Benoît Miribel : La pandémie de Covid-19 a montré qu’on était tous confrontés à des enjeux sanitaires, environnementaux et sociaux, que l’on soit à Dacca, Dakar, Katmandou ou en Europe… Ce forum, unique en son genre, a été créé dans une démarche d’intérêt général pour qu’il y ait des échanges entre experts – tous bénévoles pour cette expertise – afin qu’ils puissent rendre compte du travail concret déjà effectué depuis deux ans dans le domaine du « One Health » (une seule santé) par 6 groupes de travail internationaux.
En juin, se sont déjà déroulées certaines sessions, montées par des membres du OSH Forum, telle l’ONG Friendship fondée par Runa Khan au Bangladesh. Ce pays étant obligé de raisonner en termes « One Health » depuis toujours !
D’autres pays ?
Au Liban, oeuvrent l’université Saint-Joseph qui a l’excellence scientifique et l’ONG Amel, créée en 1979 par l’extraordinaire médecin Kamel Mohanna, qui aide les populations vulnérables à travers tout le pays ; au Brésil, l’institut Fiocruz (Fundação instituto Oswaldo Cruz) ; au Sénégal, la ministre d’Etat Awa Coll-Seck, médecin, s’est engagée en collaboration avec l’ONG Enda… Nous essayons de fédérer le public et le privé, accélérer le partage des connaissances et des stratégies. Et notre forum étant gratuit et ouvert, tout un chacun peut s’y connecter !
Quel est votre constat ?
C’est une évidence qu’on ne peut pas combattre les effets du changement climatique, de la perte de biodiversité et la pauvreté sans que les gens soient en bonne santé. Pour lutter, il nous faut des gens en forme ! Une santé durable signifie qu’on ne peut pas continuer à être sur du court terme, à agir au coup par coup. Sauf que personne n’a de solution tout seul face aux polycrises sanitaires, environnementales et sociales.

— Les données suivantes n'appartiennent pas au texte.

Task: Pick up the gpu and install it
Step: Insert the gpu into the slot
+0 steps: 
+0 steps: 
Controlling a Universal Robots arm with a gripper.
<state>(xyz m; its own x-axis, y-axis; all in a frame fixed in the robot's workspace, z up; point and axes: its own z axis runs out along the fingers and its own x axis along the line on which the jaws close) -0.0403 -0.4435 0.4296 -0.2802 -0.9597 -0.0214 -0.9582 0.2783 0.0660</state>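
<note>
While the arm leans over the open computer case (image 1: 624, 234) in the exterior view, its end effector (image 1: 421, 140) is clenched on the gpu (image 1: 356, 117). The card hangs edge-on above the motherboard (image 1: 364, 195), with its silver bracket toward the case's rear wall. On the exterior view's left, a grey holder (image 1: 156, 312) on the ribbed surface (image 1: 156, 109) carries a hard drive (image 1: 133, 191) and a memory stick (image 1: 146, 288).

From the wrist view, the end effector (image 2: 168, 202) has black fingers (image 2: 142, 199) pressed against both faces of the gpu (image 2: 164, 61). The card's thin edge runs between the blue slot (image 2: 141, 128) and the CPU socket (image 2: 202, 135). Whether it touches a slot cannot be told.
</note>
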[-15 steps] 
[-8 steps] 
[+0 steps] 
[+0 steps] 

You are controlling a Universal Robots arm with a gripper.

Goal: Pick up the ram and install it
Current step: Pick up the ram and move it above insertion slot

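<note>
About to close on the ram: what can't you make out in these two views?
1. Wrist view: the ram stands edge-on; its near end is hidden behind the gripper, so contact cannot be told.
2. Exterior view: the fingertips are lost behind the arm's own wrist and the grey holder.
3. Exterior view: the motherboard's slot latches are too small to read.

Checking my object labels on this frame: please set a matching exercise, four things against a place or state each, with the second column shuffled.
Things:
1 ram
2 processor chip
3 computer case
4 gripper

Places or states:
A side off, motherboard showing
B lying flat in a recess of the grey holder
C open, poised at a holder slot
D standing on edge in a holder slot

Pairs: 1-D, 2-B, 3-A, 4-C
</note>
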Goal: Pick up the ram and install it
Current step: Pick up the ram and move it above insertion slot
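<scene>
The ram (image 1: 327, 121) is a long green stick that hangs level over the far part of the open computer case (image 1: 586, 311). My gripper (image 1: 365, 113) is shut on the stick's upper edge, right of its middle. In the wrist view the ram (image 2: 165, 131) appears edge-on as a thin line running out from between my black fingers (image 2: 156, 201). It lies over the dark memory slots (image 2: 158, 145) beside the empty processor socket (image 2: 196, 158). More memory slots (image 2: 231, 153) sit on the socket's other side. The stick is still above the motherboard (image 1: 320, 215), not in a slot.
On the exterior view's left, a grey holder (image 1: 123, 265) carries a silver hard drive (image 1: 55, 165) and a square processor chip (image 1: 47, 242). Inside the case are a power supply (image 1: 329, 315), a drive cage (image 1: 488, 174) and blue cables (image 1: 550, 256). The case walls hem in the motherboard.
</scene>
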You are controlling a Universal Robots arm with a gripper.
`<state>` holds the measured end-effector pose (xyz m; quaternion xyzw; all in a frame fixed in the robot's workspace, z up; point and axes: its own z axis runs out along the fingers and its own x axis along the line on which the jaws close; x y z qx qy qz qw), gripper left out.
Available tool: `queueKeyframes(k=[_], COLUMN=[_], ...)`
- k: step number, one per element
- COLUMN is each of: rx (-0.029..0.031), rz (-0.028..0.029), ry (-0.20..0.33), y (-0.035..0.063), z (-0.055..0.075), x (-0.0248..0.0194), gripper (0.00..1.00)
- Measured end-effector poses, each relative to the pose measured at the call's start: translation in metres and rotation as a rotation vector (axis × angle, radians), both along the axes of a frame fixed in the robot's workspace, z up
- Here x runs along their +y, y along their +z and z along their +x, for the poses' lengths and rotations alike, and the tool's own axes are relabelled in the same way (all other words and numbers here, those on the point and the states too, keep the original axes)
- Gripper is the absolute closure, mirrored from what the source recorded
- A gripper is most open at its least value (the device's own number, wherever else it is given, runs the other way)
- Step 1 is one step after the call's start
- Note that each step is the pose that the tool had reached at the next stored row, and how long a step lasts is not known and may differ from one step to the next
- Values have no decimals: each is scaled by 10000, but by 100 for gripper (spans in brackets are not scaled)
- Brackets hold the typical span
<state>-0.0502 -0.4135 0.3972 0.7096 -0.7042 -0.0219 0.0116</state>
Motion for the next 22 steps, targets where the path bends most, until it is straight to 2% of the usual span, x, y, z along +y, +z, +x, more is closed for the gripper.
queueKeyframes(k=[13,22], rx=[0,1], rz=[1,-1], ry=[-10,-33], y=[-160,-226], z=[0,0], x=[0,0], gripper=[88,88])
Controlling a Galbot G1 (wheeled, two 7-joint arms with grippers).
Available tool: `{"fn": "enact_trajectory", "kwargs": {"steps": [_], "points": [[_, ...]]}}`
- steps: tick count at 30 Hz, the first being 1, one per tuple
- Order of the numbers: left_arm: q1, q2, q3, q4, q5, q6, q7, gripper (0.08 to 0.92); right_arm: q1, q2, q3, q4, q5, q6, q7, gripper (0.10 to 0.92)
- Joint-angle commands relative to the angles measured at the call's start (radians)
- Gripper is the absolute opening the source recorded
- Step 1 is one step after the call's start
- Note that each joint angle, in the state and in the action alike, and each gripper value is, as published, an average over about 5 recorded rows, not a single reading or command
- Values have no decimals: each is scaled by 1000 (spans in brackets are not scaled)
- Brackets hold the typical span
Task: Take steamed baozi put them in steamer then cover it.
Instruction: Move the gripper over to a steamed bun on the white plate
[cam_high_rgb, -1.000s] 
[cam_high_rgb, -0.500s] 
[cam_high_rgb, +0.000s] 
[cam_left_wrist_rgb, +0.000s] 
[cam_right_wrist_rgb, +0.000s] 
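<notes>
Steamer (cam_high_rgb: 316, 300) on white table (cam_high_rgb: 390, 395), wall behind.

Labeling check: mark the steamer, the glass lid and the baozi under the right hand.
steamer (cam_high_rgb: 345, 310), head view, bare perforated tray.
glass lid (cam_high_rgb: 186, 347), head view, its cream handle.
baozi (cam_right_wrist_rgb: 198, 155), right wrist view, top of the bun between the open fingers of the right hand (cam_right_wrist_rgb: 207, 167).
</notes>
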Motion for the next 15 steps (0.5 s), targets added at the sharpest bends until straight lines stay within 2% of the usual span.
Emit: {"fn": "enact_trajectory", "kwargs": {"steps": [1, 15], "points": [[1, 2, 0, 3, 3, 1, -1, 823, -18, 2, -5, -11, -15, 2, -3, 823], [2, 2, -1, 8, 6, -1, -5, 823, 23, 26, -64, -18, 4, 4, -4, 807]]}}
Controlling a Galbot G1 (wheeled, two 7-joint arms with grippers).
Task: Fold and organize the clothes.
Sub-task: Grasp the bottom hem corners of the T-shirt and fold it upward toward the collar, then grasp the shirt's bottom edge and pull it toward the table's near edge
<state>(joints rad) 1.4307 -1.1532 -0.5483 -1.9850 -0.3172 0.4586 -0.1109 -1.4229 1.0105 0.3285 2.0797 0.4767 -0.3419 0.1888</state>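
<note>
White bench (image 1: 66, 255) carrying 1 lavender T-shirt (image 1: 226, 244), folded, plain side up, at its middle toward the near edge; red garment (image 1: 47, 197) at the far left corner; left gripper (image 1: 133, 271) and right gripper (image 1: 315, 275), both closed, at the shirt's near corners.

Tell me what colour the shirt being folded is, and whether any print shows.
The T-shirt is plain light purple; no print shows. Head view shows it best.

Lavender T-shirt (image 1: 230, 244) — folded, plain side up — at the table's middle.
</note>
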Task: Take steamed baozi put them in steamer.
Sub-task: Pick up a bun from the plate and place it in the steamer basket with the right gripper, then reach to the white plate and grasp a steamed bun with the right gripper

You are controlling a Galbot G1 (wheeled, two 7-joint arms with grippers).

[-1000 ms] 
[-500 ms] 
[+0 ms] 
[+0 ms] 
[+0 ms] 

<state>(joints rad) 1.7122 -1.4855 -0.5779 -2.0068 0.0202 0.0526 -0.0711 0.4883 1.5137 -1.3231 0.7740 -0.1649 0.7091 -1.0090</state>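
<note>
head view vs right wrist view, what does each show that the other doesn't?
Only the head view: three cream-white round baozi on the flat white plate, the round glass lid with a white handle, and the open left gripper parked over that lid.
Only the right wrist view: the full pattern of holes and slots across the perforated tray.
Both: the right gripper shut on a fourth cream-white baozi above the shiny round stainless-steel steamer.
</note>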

Nous proposons donc de tous nous connecter les uns et les autres à travers le monde pour mieux définir les priorités, repérer les programmes pertinents, apprendre de nouvelles méthodes d’intervention… Chacun apporte des pièces du puzzle pour aller vers cette utopie d’une « santé durable pour tous », en tirant des enseignements de ce que font les autres et en travaillant à sa manière.
L’OMS y voit-elle une concurrence ?
Au contraire. Le directeur de l’ »OMS Academy », centre mondial de formation continue de l’OMS, qui est en train de se monter à Lyon pour ouverture l’année prochaine, m’a dit souhaiter qu’un accord de coopération soit conclu avec nous en septembre. Le centre intégrera ainsi l’enseignement One Health dans ceux délivrés par l’OMS.
« Les spécialistes de la santé et de l’environnement doivent travailler ensemble »
Un exemple à mettre en exergue avant le Forum ?
Il vient de mon expérience personnelle, qui m’a permis de bien comprendre l’incidence d’un problème climatique sur la santé. Il y a vingt ans, quand j’étais directeur général d’Action contre la Faim, j’ai vu les premiers migrants climatiques dans l’Afrique subsaharienne soumise à des sécheresses puis des inondations. Les paysans finissaient par vendre leurs chèvres, quitter leur village et se diriger vers les capitales.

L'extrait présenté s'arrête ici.